I’m trivializing the use of the victim of an event as justification to say we can’t have voter id. It’s a strange argument, coming off as if voter id laws and protecting people from spousal abuse must be at odds, so anyone who supports voter id must support spousal abuse as well.
Is the next argument that Hitler wanted voter id? At what point do we get to actually discuss the merits of validating a person is who they say they are so they get exactly one vote?
If you want to champion a law that impacts someone's fundamental rights as a citizen, rights protected by the US Constitution, it's your duty as a fellow citizen to consider the impact of that law on everyone, and to show that you've taken appropriate consideration as to the first and second order impact of your proposal.

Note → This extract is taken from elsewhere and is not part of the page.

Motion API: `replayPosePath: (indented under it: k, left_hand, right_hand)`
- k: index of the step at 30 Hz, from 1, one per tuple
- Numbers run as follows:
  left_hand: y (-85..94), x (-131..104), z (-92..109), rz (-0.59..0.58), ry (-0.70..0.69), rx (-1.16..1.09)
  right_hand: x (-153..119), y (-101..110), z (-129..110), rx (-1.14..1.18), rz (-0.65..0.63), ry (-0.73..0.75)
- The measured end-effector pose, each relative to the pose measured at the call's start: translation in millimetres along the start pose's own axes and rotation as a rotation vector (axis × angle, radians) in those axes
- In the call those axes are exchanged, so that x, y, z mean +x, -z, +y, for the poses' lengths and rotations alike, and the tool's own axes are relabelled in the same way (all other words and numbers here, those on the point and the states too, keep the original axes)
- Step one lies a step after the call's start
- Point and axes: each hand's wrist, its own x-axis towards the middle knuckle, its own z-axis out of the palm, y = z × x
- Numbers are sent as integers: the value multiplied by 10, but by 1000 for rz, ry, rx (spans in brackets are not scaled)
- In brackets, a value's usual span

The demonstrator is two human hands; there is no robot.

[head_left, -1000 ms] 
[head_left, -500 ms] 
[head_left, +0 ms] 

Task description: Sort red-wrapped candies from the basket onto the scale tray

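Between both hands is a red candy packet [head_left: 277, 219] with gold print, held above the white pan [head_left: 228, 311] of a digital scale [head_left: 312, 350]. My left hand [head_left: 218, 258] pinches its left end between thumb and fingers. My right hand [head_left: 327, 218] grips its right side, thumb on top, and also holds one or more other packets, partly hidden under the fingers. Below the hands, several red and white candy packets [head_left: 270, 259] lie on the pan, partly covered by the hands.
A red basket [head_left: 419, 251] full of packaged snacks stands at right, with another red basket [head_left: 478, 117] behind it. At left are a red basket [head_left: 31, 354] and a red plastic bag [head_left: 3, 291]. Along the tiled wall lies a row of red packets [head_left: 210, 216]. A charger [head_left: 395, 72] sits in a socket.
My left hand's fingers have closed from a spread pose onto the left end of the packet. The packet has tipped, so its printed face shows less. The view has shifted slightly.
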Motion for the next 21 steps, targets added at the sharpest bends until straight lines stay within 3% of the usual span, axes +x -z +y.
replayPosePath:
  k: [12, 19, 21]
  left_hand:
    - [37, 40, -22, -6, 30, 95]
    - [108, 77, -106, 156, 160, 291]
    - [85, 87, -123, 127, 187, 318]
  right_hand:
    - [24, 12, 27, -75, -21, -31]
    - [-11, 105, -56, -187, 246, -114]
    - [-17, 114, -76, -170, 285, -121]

Implementing a voter ID law in the way being pushed right now will disenfranchise people, and it seems like every time an example of an impacted group is brought it, they are summarily dismissed and their existence minimized as "edge cases" or mocked. e.g. "What, are minorities so dumb they can't get an ID?" or in this case "What, did the dog eat your voter ID?"
But it doesn't change the fact that this law you are pushing will take away their rights. What are you going to propose to make them whole, or did you not think it through that far? It would just be nice if you would demonstrate you are as concerned with disenfranchising your fellow citizens as you are cracking down on suspected and heretofore yet unproven massive voter fraud.
> At what point do we get to actually discuss the merits of validating a person is who they say they are so they get exactly one vote?
Well, it would be nice if the side claiming massive systemic voter fraud would prove their claims. That would be a good starting point. Then we could have actionable fixes that address a specific problem to minimize collateral damage. I just don't understand why we have to engage in a massive civic project that will strip rights from citizens under literally no burden of proof for those making these claims.
Why do you think I'm obligated to defend the position that "massive systemic voter fraud" is the only valid reason for asking people to identify themselves when voting? It's interesting considering I never brought up massive systemic voter fraud, I only brought up that a $250 fee to resolve a one-off problem with someone's identity, that his mother ultimately caused, isn't a "poll tax."
> For Settles to get one of those, his name has to match his birth certificate — and it doesn’t. In 1964, when he was 14, his mother married and changed his last name. After Texas passed a new voter-ID law, officials told Settles he had to show them his name-change certificate from 1964 to qualify for a new identification card to vote.
> So with the help of several lawyers, Settles tried to find it, searching records in courthouses in the D.C. area, where he grew up. But they could not find it. To obtain a new document changing his name to the one he has used for 51 years, Settles has to go to court, a process that would cost him more than $250 — more than he is willing to pay.
That's a pretty clear illegal poll tax, if you ask me.